As though anyone who dares to construe nihilism as anything other than in how he encompasses it up in the fluffy white clouds that are his own serial intellectual contraptions is necessarily wrong. By definition.

And, over and again, I challenge him to come here and defend the components of his own argument against the components of mine.

How about it, Satyr? Or anyone else there or here who defends his point of view. Let’s agree on a particular set of circumstances and see what unfolds.

Here in the philosophy forum or over at Rant.

Satyrs dick is so tiny he has to sit down to pee. He is a Canadian atheistic, hippie-inbred materialist too who has his own evolution, his own nihilism, his own history and his own pretty much everything else since he is a complete goon.

Removed for irrelevance.

Me too!

Ha!

In defense of Nihilism in the modern day
Ayush

The immediate objection here of course is that there does not appear to be a way in which to actually defend this other than from within the gap between what you think true knowledge is “in your head” here and now and all there is to be known about anything given an understanding of existence itself.

Now this makes sense to me. But only because I myself have of late been unable to find any inherent meaning or purpose. On the other hand…

1] this does not exclude the possibility that they both do in fact exist given the gap between, well, you know.
2] the human condition is such that all that is necessary for there to be an inherent meaning and purpose to life is merely to believe that there is. After all, over the course of human history to date, there have already been countless hundreds of dogmas proposed. And some of which brutally enforced.

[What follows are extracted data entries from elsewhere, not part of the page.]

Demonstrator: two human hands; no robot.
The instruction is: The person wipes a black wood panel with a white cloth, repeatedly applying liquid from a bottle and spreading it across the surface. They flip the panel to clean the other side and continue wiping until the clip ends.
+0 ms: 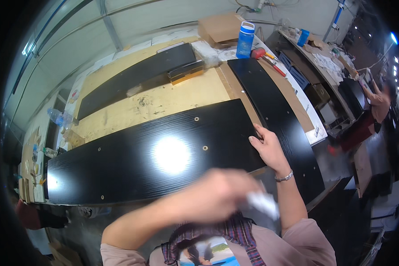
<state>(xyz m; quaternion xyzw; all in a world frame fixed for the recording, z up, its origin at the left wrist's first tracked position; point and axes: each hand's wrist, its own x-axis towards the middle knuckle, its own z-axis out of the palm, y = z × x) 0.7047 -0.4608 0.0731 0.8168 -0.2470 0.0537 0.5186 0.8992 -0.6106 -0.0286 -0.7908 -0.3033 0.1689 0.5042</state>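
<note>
A long black wood-grain board [133, 164] lies across the near side of the table, with small round metal inserts in its top. My right hand [269, 146] grips the board's right end, thumb on top and fingers at the edge. Smeared by motion, my left hand [219, 190] is above the board's near edge, in front of my body. From it sticks out a white cloth [264, 205], too blurred to make out its exact kind. A second black board [275, 106], narrower and with small holes, lies beside my right hand.
Farther back on the table [150, 104] are another black board [137, 77] and a small stack of dark pieces [186, 73]. A blue water bottle [245, 41], a red-headed tool [258, 53] and a cardboard box [219, 29] stand behind. Another person [377, 104] works at far right.
</note>
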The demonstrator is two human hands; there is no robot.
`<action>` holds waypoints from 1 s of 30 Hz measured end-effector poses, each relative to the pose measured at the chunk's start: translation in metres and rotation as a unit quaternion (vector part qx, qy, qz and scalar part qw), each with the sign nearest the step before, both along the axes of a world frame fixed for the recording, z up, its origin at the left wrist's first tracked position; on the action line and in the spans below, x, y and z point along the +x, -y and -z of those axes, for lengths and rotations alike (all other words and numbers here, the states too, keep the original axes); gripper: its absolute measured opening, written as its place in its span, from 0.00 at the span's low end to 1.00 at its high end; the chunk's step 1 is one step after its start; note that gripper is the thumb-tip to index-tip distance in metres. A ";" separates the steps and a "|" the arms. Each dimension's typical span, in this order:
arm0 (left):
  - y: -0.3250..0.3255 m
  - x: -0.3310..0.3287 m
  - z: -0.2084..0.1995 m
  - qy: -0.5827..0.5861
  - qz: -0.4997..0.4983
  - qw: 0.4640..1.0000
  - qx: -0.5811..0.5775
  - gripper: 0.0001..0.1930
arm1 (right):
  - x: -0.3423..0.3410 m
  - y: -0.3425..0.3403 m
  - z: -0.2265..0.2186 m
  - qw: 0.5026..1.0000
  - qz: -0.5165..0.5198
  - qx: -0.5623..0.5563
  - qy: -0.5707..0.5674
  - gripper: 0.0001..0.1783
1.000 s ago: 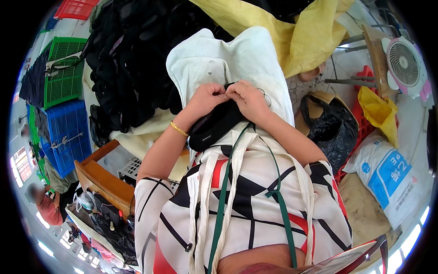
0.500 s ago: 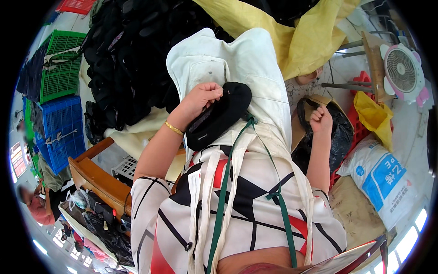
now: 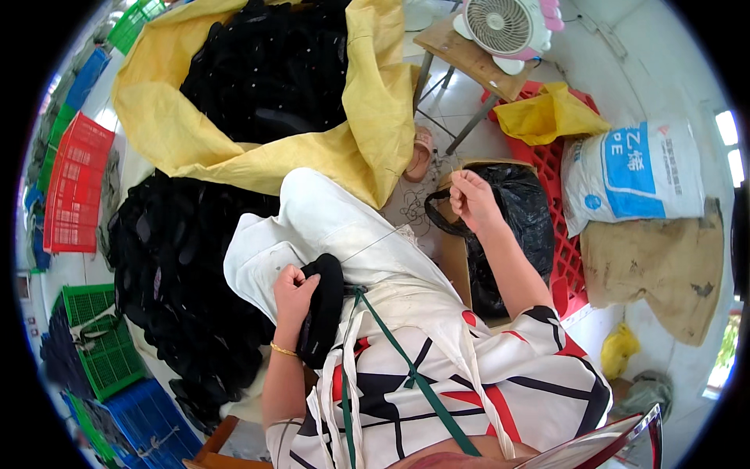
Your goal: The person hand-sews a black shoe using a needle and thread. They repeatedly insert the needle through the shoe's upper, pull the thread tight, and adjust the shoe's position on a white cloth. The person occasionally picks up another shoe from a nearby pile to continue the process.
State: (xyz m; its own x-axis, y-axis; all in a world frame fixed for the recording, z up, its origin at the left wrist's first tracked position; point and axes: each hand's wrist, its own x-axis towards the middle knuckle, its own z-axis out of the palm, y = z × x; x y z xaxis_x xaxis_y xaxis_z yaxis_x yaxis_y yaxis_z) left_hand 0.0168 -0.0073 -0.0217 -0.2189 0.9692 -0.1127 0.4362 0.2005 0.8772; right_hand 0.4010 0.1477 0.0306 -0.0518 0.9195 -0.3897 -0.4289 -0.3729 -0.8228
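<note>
Shoe, black, soft and matt, with a rounded end and a long, narrow outline, stands in the grip of the left hand, against the lap. That hand is curled nearly into a fist, thumb and bent fingers pinching the shoe's edge; its forearm comes up almost straight from below, a twisted golden bracelet round the wrist. The right hand is held up farther out and well apart from the left, forearm slanting inward, fingers folded and thumb pressed to the forefinger. Whatever its fingertips pinch is too small to tell. A thin dark thread slants from near the shoe toward the right hand; its far end is lost to sight.

Under and beyond the left hand spreads the apron, white creased cloth over the knees. To that hand's left lies a heap of black, rounded, soft pieces; ahead of it slumps a sack of crinkled yellow sheeting. Just beside the right hand sits a glossy, wrinkled black bag in a brown carton, with a latticed red crate farther right.
</note>
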 end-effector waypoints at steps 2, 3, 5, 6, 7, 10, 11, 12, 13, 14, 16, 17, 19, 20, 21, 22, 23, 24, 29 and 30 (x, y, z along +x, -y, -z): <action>-0.003 0.007 0.005 0.011 -0.005 0.999 0.032 0.15 | 0.006 0.002 -0.027 0.998 0.023 0.056 -0.008 0.05; -0.001 0.011 0.006 0.018 -0.014 0.999 0.047 0.15 | 0.009 0.002 -0.044 0.995 0.044 0.088 -0.014 0.05; 0.005 0.004 0.003 -0.055 -0.012 0.998 0.027 0.16 | 0.013 0.004 -0.080 0.982 0.079 0.157 -0.072 0.04; 0.010 0.000 0.002 -0.092 -0.019 0.996 0.011 0.18 | 0.017 0.005 -0.098 0.969 0.094 0.192 -0.124 0.03; 0.011 -0.001 0.003 -0.116 -0.016 0.993 0.011 0.20 | 0.016 0.010 -0.112 0.963 0.063 0.235 -0.113 0.04; -0.001 -0.004 -0.008 -0.116 0.044 0.992 -0.028 0.18 | 0.011 0.037 -0.141 0.951 -0.001 0.293 -0.103 0.08; -0.001 -0.012 -0.010 -0.119 0.045 0.992 -0.001 0.17 | 0.008 0.042 -0.144 0.938 -0.042 0.320 -0.125 0.09; -0.007 -0.008 -0.021 -0.122 0.053 0.989 0.063 0.15 | 0.008 0.051 -0.153 0.923 -0.070 0.353 -0.135 0.11; -0.014 -0.006 -0.042 -0.111 0.062 0.991 0.039 0.13 | 0.006 0.057 -0.157 0.912 -0.101 0.374 -0.135 0.11; -0.020 0.001 -0.059 -0.146 0.084 0.985 -0.026 0.13 | 0.004 0.064 -0.160 0.897 -0.126 0.403 -0.129 0.11; -0.029 0.015 -0.084 -0.212 0.118 0.958 -0.150 0.14 | -0.003 0.067 -0.162 0.863 -0.199 0.417 -0.205 0.11; -0.026 0.017 -0.081 -0.228 0.144 0.948 -0.167 0.14 | -0.008 0.069 -0.163 0.840 -0.242 0.415 -0.251 0.10; -0.023 0.022 -0.068 -0.257 0.207 0.924 -0.195 0.15 | -0.012 0.058 -0.168 0.767 -0.395 0.414 -0.291 0.08; -0.021 0.018 -0.057 -0.161 0.180 0.948 -0.209 0.14 | -0.013 0.041 -0.173 0.708 -0.502 0.409 -0.282 0.07; -0.019 0.012 -0.048 -0.064 0.153 0.961 -0.221 0.14 | -0.015 0.032 -0.174 0.640 -0.600 0.398 -0.268 0.07; -0.016 0.004 -0.039 0.034 0.125 0.964 -0.230 0.13 | -0.016 0.034 -0.166 0.676 -0.575 0.388 -0.249 0.06; -0.017 -0.001 -0.041 0.149 0.082 0.952 -0.254 0.12 | -0.016 0.041 -0.148 0.712 -0.546 0.377 -0.228 0.06; -0.007 -0.006 -0.039 0.250 0.032 0.934 -0.252 0.11 | -0.021 0.044 -0.128 0.740 -0.524 0.363 -0.216 0.06; 0.005 -0.022 -0.030 0.435 -0.036 0.862 -0.257 0.09 | -0.090 0.050 -0.041 0.846 -0.469 0.204 0.152 0.03; 0.006 -0.025 -0.030 0.435 -0.031 0.860 -0.265 0.09 | -0.108 0.052 -0.024 0.832 -0.456 0.249 0.196 0.04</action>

Reconfigure the Ethical Nihilist into the moral nihilist and, here and now, there I am. Or, for you, here I am. Still, I seem to be propelling myself here in conflicted directions. My aim seems intent on either coming across an argument that is successful in deconstructing and then reconstructing my own current assumptions in the direction of an inherent meaning and purpose to life; or to deconstruct the inherent meaning and purpose of the objectivists among us so as to bring them closer to my own fractured and fragmented frame of mind. The search for another that I can at least share my own grim conclusions with. And actually be understood.

Alas, however, ILP has now been taken over – more or less – by the Kids and the fulminating fanatics. There are just fewer and fewer minds here that might be successful in at least challenging my own set of conclusions. Then this stuff:

Now I am more and more embedded in the ways of godot.